As the taste-testing session wrapped up, some participants enjoyed an impromptu tour of NCCTC's expansive kitchen and high-tech greenhouse.

Moyer said the roundtable was a "phenomenal idea."

"I'm a big Food Network person and a big foodie," she said. "I hope it expands."

Zyla said that's the goal, because local restaurants and food producers have a lot to offer.

"This area, the coal region, has some really great cuisine," he said.
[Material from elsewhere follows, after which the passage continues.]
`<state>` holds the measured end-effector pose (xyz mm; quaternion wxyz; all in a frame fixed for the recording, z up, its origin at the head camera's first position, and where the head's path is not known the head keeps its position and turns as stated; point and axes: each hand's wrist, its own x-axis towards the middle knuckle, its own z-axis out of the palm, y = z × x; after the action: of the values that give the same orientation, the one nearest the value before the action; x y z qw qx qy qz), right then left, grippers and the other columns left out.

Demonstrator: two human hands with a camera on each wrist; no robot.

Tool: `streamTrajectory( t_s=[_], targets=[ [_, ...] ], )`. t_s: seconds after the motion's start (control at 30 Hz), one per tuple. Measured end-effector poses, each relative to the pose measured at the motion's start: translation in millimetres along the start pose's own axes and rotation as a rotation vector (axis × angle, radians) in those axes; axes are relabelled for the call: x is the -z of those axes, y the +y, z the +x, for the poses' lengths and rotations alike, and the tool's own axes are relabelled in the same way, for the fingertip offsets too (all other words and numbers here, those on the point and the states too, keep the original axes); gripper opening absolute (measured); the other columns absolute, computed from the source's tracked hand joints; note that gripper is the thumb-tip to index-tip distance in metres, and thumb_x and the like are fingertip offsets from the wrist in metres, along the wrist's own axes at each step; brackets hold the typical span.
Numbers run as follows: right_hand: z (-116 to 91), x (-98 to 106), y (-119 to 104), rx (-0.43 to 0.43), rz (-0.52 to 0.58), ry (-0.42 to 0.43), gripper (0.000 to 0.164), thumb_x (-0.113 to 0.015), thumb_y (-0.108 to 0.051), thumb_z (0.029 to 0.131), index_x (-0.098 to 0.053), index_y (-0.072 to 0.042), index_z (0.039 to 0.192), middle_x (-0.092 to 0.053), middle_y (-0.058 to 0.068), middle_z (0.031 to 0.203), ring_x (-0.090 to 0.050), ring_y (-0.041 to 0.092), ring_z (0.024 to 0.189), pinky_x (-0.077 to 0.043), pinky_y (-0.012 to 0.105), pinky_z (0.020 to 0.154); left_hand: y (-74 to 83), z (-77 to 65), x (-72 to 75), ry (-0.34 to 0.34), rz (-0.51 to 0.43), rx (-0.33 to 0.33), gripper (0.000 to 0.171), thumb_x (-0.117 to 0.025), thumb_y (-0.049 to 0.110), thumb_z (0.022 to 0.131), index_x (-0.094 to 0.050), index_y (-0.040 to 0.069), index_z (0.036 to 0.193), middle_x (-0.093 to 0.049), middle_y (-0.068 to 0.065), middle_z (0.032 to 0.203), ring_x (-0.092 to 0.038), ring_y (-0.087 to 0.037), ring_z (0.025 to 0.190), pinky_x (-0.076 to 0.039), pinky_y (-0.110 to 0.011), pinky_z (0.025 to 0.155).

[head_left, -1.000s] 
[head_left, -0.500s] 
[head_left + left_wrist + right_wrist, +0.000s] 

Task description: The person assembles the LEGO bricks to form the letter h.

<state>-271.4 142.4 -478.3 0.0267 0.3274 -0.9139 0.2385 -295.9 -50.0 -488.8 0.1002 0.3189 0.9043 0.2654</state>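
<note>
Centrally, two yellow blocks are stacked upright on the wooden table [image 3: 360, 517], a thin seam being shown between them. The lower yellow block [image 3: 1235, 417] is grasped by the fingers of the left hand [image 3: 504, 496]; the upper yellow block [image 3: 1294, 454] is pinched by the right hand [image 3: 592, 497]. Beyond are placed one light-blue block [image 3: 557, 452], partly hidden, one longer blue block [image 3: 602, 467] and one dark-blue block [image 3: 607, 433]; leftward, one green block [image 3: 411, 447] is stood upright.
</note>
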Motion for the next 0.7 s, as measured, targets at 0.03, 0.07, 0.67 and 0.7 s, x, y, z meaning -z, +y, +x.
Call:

Zyla said the willingness of participants to take part in the newspaper's taste-testing shows "how much you believe in your product."

"We're going to tell everybody in this area about it," he said.

Thank you, participants!

The News-Item offers a special thanks to the participants in this year's Business Roundtable.

In the midst of their busy daily routines, these folks stayed up late and got up early to prepare dishes especially for our "Local Favorites" taste-testing session at the Northumberland County Career and Technology Center (NCCTC). They offered even more time in engaging in an enlightening discussion about their food products and, of course, we all enjoyed the delicious fruits of their labor!

A special thanks as well to NCCTC administrative director James Monaghan and program coordinator Traci Beck, and to culinary arts instructor James Schiavoni and his students for helping the participants present their foods and for preparing a few dishes of their own!